◆ What needs to be done ◆
From the top of the records below down to the line containing "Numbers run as", reproduce every line exactly.

Items from a data source:
----

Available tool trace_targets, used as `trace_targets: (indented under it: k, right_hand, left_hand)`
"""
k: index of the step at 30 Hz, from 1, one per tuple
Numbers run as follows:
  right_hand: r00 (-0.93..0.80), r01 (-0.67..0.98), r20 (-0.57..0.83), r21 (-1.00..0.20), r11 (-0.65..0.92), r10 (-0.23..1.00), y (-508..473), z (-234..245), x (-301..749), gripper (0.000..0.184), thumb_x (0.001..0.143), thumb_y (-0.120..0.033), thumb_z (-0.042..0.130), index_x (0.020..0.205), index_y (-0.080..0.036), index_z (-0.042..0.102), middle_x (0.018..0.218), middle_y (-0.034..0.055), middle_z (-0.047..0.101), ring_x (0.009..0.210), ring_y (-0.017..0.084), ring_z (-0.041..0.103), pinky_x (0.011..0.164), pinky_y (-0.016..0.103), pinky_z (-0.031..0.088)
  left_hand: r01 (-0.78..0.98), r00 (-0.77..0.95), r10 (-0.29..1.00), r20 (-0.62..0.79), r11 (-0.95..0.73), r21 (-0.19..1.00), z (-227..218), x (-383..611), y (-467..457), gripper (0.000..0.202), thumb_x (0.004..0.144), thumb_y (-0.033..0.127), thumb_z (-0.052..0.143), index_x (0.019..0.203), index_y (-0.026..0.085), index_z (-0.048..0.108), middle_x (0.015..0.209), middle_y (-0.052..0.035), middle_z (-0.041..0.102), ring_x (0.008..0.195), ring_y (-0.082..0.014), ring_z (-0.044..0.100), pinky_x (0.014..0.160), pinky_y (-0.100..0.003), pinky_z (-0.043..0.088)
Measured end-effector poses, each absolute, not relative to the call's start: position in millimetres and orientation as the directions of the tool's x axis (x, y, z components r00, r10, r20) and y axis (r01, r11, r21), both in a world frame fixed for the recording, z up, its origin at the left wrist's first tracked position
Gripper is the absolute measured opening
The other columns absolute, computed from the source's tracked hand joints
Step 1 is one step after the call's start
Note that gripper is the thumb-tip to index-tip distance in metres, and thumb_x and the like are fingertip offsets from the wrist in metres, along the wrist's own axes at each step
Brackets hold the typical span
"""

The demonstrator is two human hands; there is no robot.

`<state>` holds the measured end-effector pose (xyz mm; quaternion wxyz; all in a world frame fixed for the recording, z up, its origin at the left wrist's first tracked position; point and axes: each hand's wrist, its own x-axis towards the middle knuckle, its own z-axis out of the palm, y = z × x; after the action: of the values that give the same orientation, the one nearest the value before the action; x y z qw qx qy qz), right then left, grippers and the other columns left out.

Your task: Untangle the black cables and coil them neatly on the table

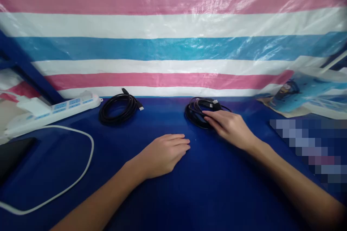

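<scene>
A coil of black cable, the right coil (192, 120), lies on a blue table (217, 191), a little right of centre near the back edge; it is a rough ring, so it has no clear long axis; its plugs (216, 104) sit at its back right, pale ends showing, just beyond the fingers.

The right hand (231, 124) is the nearer one, reaching in from the lower right; its thumb and fingers are together, apparently pinching the coil's near right edge, though the strands within the grip are hidden; most of the ring lies leftward of the fingertips.

The left hand (164, 153) rests palm down, fingers extended and nearly together, holding nothing; the right coil is ahead of its fingertips and to the right, near but apart.

Farther left lies a second, left coil (116, 118); beyond it are a white power strip (62, 110), a looping white cord (91, 148) and a dark object (16, 155); at right are a blue bag (300, 95) and a pixelated patch; a striped sheet (162, 48) stands behind both coils.
</scene>
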<state>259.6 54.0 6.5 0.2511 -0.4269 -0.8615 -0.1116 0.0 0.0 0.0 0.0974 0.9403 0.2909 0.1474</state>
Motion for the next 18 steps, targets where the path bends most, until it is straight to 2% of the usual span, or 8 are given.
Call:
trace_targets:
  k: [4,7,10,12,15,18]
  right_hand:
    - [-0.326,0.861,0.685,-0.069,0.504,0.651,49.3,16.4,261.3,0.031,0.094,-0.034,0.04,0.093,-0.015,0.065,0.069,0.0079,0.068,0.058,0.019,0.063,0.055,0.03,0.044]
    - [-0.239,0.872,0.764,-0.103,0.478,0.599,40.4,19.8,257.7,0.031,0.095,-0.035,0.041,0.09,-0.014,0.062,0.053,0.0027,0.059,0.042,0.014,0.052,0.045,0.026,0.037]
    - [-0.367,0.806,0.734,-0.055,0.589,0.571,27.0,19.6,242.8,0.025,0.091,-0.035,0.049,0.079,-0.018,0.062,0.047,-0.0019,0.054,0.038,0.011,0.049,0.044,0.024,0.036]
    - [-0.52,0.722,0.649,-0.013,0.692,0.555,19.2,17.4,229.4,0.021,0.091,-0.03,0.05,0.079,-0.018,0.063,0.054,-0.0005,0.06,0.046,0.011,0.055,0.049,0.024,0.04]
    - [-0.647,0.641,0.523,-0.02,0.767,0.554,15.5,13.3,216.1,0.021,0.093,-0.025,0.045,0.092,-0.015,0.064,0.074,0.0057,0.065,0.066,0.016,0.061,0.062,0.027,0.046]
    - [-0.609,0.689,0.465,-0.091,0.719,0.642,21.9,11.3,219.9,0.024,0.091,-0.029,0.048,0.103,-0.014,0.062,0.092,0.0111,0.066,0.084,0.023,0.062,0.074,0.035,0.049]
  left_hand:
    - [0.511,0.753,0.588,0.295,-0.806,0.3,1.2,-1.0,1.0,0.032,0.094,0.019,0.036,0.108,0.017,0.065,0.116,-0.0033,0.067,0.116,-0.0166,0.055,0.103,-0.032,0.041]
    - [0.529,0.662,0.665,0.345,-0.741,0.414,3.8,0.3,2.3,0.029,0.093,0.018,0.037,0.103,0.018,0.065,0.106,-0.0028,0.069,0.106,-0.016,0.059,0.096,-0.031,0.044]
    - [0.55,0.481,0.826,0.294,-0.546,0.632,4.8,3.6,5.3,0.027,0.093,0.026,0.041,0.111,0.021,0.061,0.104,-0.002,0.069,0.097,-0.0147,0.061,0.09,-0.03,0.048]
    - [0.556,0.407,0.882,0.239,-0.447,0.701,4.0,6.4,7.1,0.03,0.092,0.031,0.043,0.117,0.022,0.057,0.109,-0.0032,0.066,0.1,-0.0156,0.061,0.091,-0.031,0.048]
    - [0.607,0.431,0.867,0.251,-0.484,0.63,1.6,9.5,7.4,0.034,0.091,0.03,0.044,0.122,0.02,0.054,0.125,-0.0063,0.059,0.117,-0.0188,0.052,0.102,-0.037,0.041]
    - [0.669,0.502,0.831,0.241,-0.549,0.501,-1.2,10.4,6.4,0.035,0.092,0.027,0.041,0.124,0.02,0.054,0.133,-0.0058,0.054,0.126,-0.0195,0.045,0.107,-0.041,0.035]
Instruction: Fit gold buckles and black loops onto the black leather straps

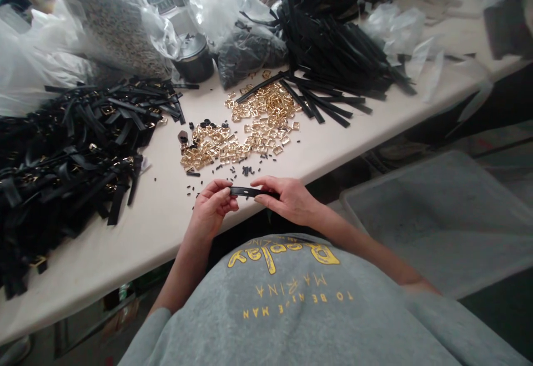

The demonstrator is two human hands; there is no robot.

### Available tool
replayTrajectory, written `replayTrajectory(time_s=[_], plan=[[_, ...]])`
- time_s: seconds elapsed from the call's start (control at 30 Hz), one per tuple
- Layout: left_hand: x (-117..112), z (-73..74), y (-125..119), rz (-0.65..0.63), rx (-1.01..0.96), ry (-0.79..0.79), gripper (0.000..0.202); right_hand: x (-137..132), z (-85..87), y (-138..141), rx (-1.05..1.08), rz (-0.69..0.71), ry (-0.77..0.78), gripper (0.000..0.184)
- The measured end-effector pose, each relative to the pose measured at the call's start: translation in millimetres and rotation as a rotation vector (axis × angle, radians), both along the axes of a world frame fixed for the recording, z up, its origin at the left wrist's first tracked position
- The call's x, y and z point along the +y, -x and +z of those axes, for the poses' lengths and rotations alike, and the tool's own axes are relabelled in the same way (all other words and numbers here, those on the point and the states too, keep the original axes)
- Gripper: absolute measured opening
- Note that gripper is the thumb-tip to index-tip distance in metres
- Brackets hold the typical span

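Between my two hands, just over the table's front edge, a black strap (245, 191) is stretched out, with a small slot in its middle. My left hand (214, 204) pinches the strap's left end between thumb and fingertips. The right part of it runs into my right hand (289, 199), whose thumb and fingers close around it. Beyond the hands lies a spread of gold-coloured metal buckles (220, 145), with tiny black pieces (249, 171) scattered nearer to me.
A big heap of black straps with buckles (79, 149) covers the table's left side. Loose black strips (333, 49) lie at the back right. Filled plastic bags (116, 21) and a dark lidded tin (194, 58) stand behind. A pale plastic bin (441, 210) sits low at right.
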State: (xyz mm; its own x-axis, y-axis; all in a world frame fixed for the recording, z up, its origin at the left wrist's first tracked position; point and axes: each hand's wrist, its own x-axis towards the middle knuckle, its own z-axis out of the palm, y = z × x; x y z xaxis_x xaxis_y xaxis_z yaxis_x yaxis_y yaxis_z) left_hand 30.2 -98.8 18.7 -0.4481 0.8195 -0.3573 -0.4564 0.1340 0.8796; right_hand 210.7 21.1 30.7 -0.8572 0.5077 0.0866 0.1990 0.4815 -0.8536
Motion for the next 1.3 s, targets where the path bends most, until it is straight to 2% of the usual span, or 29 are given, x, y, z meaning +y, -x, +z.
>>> replayTrajectory(time_s=[0.2,0.73,0.9,1.0,1.1,1.2,1.3], plan=[[-0.5,2.9,-4.5,-0.010,-0.018,-0.001,0.021,-5.1,0.1,10.8,-0.002,-0.030,-0.020,0.031],[-1.1,-0.1,-2.8,0.026,-0.141,0.033,0.026,-7.2,-2.6,9.1,-0.018,-0.055,-0.057,0.034],[-2.6,-0.5,5.9,0.068,-0.039,0.053,0.028,-1.4,-3.5,2.9,-0.066,-0.093,-0.055,0.039],[-3.7,1.5,21.6,0.151,0.152,0.045,0.029,2.7,-4.7,-3.5,-0.083,-0.084,0.093,0.037],[-4.4,2.6,38.1,0.202,0.277,0.033,0.030,2.3,-6.4,-7.3,-0.073,-0.003,0.368,0.034],[-4.4,1.5,46.4,0.216,0.296,0.033,0.032,-2.3,-7.8,-7.5,-0.071,0.059,0.620,0.035],[-4.9,-1.2,46.3,0.206,0.281,0.059,0.033,-6.9,-8.1,-5.9,-0.053,0.101,0.799,0.036]])
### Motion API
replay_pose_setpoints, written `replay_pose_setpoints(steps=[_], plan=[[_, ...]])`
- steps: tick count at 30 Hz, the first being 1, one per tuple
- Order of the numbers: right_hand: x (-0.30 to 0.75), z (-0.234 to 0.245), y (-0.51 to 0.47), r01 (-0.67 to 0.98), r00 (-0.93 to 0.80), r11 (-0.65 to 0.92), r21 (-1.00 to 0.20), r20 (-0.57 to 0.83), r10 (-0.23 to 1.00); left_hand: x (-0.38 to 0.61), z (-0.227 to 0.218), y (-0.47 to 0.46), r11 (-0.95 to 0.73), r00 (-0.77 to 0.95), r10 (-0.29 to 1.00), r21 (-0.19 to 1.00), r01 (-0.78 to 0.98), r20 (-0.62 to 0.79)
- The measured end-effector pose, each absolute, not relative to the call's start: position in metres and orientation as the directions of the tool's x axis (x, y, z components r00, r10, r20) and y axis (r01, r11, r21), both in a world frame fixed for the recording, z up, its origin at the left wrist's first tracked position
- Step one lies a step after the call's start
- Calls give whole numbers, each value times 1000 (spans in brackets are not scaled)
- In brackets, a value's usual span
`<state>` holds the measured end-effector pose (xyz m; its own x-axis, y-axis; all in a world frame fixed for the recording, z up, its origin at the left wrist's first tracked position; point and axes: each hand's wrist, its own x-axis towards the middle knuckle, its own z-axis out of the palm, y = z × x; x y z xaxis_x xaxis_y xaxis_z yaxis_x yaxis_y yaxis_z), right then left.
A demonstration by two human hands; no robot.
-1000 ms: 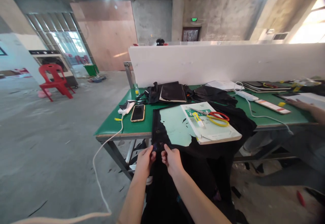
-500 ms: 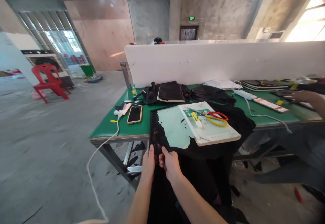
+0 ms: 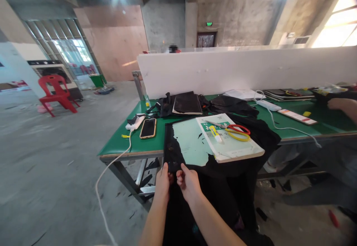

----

◆ Result of this exercise ◆
Available tool trace_targets, used as `trace_targets: (indented under it: k, right_hand, left_hand)`
"""
k: index of the step at 30 Hz, from 1, one per tuple
Numbers run as follows:

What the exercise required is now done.